**Work required**
Apart from the pictures, every entry below must be given again exactly.

* * * * * * *

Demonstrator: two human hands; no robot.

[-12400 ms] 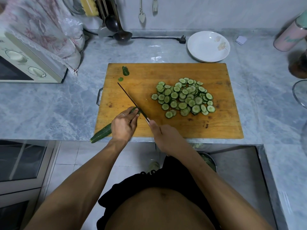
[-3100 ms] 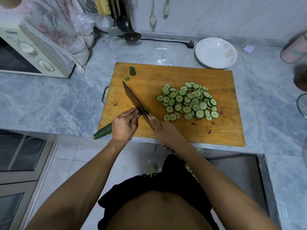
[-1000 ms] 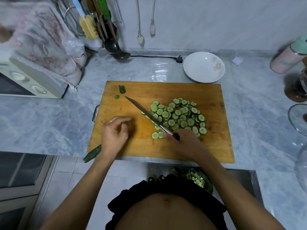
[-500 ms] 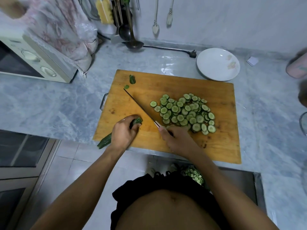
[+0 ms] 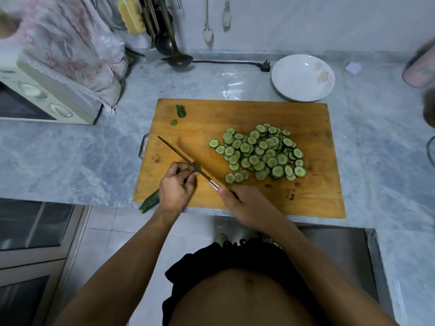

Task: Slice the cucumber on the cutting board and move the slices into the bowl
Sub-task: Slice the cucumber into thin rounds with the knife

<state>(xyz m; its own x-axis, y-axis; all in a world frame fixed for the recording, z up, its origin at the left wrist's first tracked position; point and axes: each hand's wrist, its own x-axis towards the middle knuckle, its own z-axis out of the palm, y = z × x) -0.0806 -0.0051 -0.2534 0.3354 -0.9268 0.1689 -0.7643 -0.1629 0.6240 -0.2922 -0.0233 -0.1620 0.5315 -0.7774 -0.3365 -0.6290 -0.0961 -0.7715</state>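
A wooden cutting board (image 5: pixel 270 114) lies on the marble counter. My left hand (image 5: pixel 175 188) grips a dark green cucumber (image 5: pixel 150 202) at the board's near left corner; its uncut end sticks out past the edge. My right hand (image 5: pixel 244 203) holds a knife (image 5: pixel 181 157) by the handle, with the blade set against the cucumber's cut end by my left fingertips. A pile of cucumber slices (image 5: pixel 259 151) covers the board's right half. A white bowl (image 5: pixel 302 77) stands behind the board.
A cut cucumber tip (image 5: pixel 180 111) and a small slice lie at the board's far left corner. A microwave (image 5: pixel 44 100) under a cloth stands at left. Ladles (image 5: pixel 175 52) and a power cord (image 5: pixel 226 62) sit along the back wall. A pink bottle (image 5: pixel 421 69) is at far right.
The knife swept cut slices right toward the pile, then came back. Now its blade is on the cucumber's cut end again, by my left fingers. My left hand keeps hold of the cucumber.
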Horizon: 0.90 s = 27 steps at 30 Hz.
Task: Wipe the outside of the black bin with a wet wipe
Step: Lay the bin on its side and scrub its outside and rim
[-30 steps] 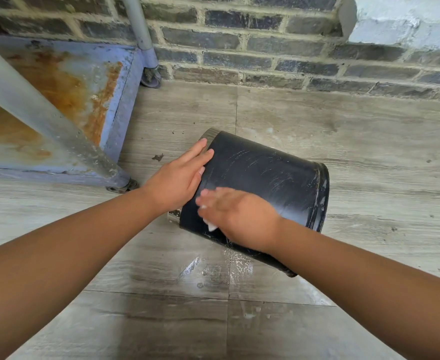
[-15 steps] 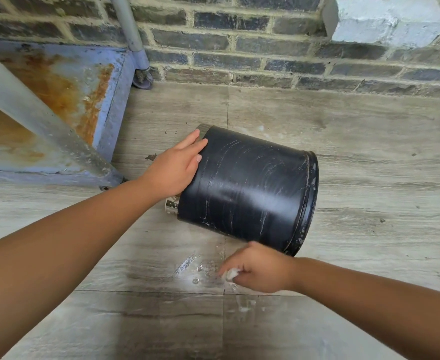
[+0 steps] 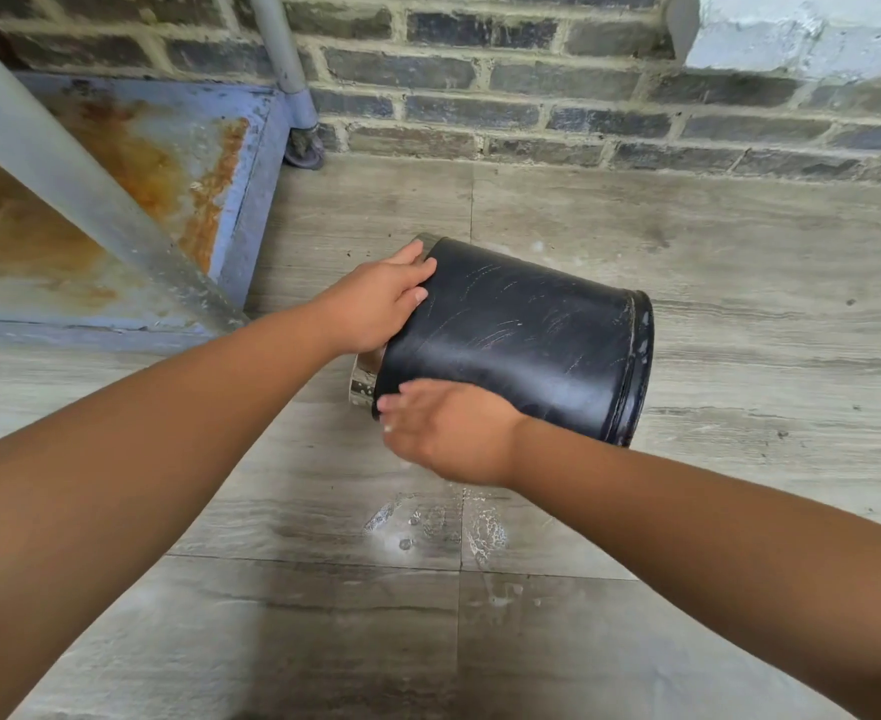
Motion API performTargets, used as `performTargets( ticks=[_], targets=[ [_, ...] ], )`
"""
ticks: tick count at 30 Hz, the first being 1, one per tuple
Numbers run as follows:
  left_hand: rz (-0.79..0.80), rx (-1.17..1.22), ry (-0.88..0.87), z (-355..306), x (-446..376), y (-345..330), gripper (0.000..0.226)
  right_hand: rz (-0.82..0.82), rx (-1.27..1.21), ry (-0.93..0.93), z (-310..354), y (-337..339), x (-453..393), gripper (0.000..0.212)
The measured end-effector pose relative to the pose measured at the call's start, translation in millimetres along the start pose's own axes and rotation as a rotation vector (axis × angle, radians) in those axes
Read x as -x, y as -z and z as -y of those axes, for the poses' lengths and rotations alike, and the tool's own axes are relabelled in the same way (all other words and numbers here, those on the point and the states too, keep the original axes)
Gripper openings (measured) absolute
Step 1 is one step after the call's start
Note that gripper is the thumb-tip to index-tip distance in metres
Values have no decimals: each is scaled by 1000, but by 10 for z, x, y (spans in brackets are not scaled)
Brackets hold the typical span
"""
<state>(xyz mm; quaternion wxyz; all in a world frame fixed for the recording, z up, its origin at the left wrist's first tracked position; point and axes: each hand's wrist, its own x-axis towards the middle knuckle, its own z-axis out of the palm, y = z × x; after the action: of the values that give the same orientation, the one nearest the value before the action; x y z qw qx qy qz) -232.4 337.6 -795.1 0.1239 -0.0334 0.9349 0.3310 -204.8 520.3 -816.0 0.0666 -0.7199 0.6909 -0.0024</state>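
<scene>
The black bin [image 3: 521, 330] lies on its side on the floor, scuffed and streaked, its shiny metal rim at the left end. My left hand [image 3: 376, 298] grips that left end from above, fingers over the rim. My right hand [image 3: 443, 428] presses flat against the bin's near lower side, close to the left end. The wet wipe is hidden under that palm; only a tiny white bit shows at the fingertips.
A wet patch [image 3: 438, 522] glistens on the grey floor tiles just below the bin. A rusty blue metal cart [image 3: 168, 163] with a slanted grey leg [image 3: 64, 168] and a caster [image 3: 305, 145] stands at the left. A brick wall [image 3: 583, 96] runs behind.
My right hand went from the bin down to the wet floor, then came back up onto the bin's near side. My left hand shifted its hold on the rim and the bin turned slightly.
</scene>
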Motion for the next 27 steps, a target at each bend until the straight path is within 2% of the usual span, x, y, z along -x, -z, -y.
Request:
performTargets(
  ticks=[2,4,6,8,11,15,18,19,20,22,25,27],
  targets=[
    [19,-26,2,-11,-33,16,48,141,117,71,132,-193,65,20],
    [29,-36,16,-15,-61,40,48,385,143,79,276,-362,189,18],
    [31,-28,32,-46,-93,65,48,581,63,-34,324,-452,379,19],
    [17,-5,44,-75,-96,71,48,616,-64,-160,317,-476,561,20],
    [30,34,39,-56,6,39,54,449,-379,-216,355,-350,686,26],
    [0,15,25,39,422,-98,78,91,-840,-354,443,-29,788,30],
    [-104,227,165,150,818,-250,96,-99,-1150,-552,378,184,871,23],
    [-102,331,247,211,944,-314,93,-140,-1287,-622,352,244,898,25],
    [-55,388,304,278,1060,-398,80,-174,-1414,-676,330,289,925,28],
    [83,382,333,390,1251,-582,45,-212,-1589,-751,315,332,986,35],
    [74,399,361,430,1329,-696,24,-267,-1709,-807,304,359,1023,27],
    [72,313,375,396,1295,-645,17,-341,-1766,-824,269,385,1021,19]
  ],
)
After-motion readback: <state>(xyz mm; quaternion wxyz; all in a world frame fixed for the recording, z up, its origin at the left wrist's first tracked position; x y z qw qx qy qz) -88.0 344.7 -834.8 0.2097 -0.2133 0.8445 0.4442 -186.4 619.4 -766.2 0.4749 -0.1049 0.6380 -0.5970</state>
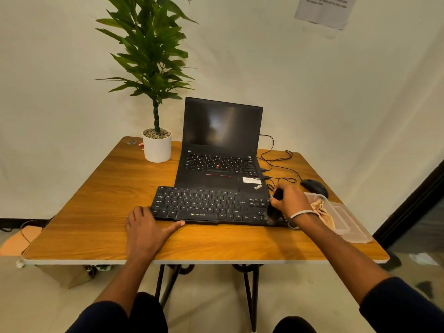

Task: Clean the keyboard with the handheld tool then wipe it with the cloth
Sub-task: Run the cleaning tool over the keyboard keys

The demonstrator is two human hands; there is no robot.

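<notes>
- Black keyboard (211, 205) lies lengthwise along the table's (96, 188) near edge; left hand (146, 227) rests flat at its left end.
- Right hand (289, 203) grips the brush (274, 211) over the right-end keys; unswept keys stretch leftward.

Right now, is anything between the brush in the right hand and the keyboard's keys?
Nothing visible. The right hand grips the brush, whose bristles are at the right end of the keyboard. The left hand rests at its left edge.

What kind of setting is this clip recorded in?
Probably a small office or workspace corner: a wooden table against a plain wall holds an open ThinkPad laptop, an external Zebronics keyboard, a wired mouse and a potted plant.
</notes>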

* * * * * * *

**Answer to this exercise**
Demonstrator: two human hands; no robot.

[-12400 ms] 
[-3100 ms] 
[-1000 ms] 
[-500 ms] 
[+0 ms] 

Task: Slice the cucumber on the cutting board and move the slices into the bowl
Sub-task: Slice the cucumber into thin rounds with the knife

<state>(xyz m; its own x-axis, y-axis; all in a world frame fixed for the recording, z up, its origin at the left wrist's first tracked position; point and axes: each hand's wrist, its own x-axis towards the middle knuckle, its own z-axis out of the palm, y = z × x) -0.0806 -0.0051 -0.2534 0.3354 -0.9268 0.1689 -0.7643 -0.1629 0.6240 -0.2922 -0.0233 -0.1620 0.5315 -0.7774 -0.3365 -0.6290 -0.0961 -0.7715</state>
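A wooden cutting board (image 5: pixel 270 114) lies on the marble counter. My left hand (image 5: pixel 175 188) grips a dark green cucumber (image 5: pixel 150 202) at the board's near left corner; its uncut end sticks out past the edge. My right hand (image 5: pixel 244 203) holds a knife (image 5: pixel 181 157) by the handle, with the blade set against the cucumber's cut end by my left fingertips. A pile of cucumber slices (image 5: pixel 259 151) covers the board's right half. A white bowl (image 5: pixel 302 77) stands behind the board.
A cut cucumber tip (image 5: pixel 180 111) and a small slice lie at the board's far left corner. A microwave (image 5: pixel 44 100) under a cloth stands at left. Ladles (image 5: pixel 175 52) and a power cord (image 5: pixel 226 62) sit along the back wall. A pink bottle (image 5: pixel 421 69) is at far right.
The knife swept cut slices right toward the pile, then came back. Now its blade is on the cucumber's cut end again, by my left fingers. My left hand keeps hold of the cucumber.
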Horizon: 0.90 s = 27 steps at 30 Hz.
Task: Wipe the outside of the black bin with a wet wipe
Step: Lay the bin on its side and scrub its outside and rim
[-30 steps] 
[-15 steps] 
[+0 steps] 
Motion API performTargets, used as `performTargets( ticks=[_], targets=[ [_, ...] ], )`
"""
ticks: tick count at 30 Hz, the first being 1, one per tuple
Numbers run as follows:
  left_hand: rz (-0.79..0.80), rx (-1.17..1.22), ry (-0.88..0.87), z (-355..306), x (-446..376), y (-345..330), gripper (0.000..0.226)
  right_hand: rz (-0.82..0.82), rx (-1.27..1.21), ry (-0.93..0.93), z (-310..354), y (-337..339), x (-453..393), gripper (0.000..0.212)
The measured end-effector pose relative to the pose measured at the call's start, translation in millimetres along the start pose's own axes and rotation as a rotation vector (axis × angle, radians) in those axes
Read x as -x, y as -z and z as -y of those axes, for the poses' lengths and rotations alike, and the tool's own axes are relabelled in the same way (all other words and numbers here, those on the point and the states too, keep the original axes)
Gripper openings (measured) absolute
Step 1 is one step after the call's start
Note that gripper is the thumb-tip to index-tip distance in metres
Values have no decimals: each is scaled by 1000, but by 10 for z, x, y (spans in brackets are not scaled)
Brackets hold the typical span
"""
<state>(xyz mm; quaternion wxyz; all in a world frame fixed for the recording, z up, its origin at the left wrist's first tracked position; point and axes: each hand's wrist, its own x-axis towards the middle knuckle, its own z-axis out of the palm, y = z × x; after the action: of the values that give the same orientation, the one nearest the value before the action; x y z qw qx qy qz) -232.4 337.6 -795.1 0.1239 -0.0334 0.9349 0.3310 -204.8 520.3 -816.0 0.0666 -0.7199 0.6909 -0.0024</state>
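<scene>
The black bin [image 3: 521, 330] lies on its side on the floor, scuffed and streaked, its shiny metal rim at the left end. My left hand [image 3: 376, 298] grips that left end from above, fingers over the rim. My right hand [image 3: 443, 428] presses flat against the bin's near lower side, close to the left end. The wet wipe is hidden under that palm; only a tiny white bit shows at the fingertips.
A wet patch [image 3: 438, 522] glistens on the grey floor tiles just below the bin. A rusty blue metal cart [image 3: 168, 163] with a slanted grey leg [image 3: 64, 168] and a caster [image 3: 305, 145] stands at the left. A brick wall [image 3: 583, 96] runs behind.
My right hand went from the bin down to the wet floor, then came back up onto the bin's near side. My left hand shifted its hold on the rim and the bin turned slightly.
</scene>
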Motion for the next 27 steps, a target at each bend until the straight path is within 2% of the usual span, x, y, z along -x, -z, -y.
Request:
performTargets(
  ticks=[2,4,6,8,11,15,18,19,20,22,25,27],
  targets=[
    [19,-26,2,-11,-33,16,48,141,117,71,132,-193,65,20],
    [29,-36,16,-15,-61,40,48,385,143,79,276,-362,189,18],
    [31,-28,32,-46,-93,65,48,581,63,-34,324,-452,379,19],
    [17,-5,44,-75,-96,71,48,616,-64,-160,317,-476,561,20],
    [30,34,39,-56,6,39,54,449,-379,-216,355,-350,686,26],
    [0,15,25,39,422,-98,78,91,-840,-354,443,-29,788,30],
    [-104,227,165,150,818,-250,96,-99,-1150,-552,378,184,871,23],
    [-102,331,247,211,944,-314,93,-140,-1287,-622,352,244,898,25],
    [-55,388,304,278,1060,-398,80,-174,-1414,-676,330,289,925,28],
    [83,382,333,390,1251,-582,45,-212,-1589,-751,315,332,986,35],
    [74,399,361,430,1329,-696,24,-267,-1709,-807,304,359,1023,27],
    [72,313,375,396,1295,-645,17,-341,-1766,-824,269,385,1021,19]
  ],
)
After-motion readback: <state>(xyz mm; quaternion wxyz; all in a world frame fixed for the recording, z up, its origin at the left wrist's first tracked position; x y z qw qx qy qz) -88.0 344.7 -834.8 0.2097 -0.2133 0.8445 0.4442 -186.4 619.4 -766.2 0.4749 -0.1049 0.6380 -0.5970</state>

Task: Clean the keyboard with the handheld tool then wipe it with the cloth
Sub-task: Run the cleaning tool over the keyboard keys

The demonstrator is two human hands; there is no robot.

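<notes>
- Black keyboard (211, 205) lies lengthwise along the table's (96, 188) near edge; left hand (146, 227) rests flat at its left end.
- Right hand (289, 203) grips the brush (274, 211) over the right-end keys; unswept keys stretch leftward.

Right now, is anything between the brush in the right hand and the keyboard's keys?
Nothing visible. The right hand grips the brush, whose bristles are at the right end of the keyboard. The left hand rests at its left edge.

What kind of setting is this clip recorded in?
Probably a small office or workspace corner: a wooden table against a plain wall holds an open ThinkPad laptop, an external Zebronics keyboard, a wired mouse and a potted plant.
</notes>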

This response is done.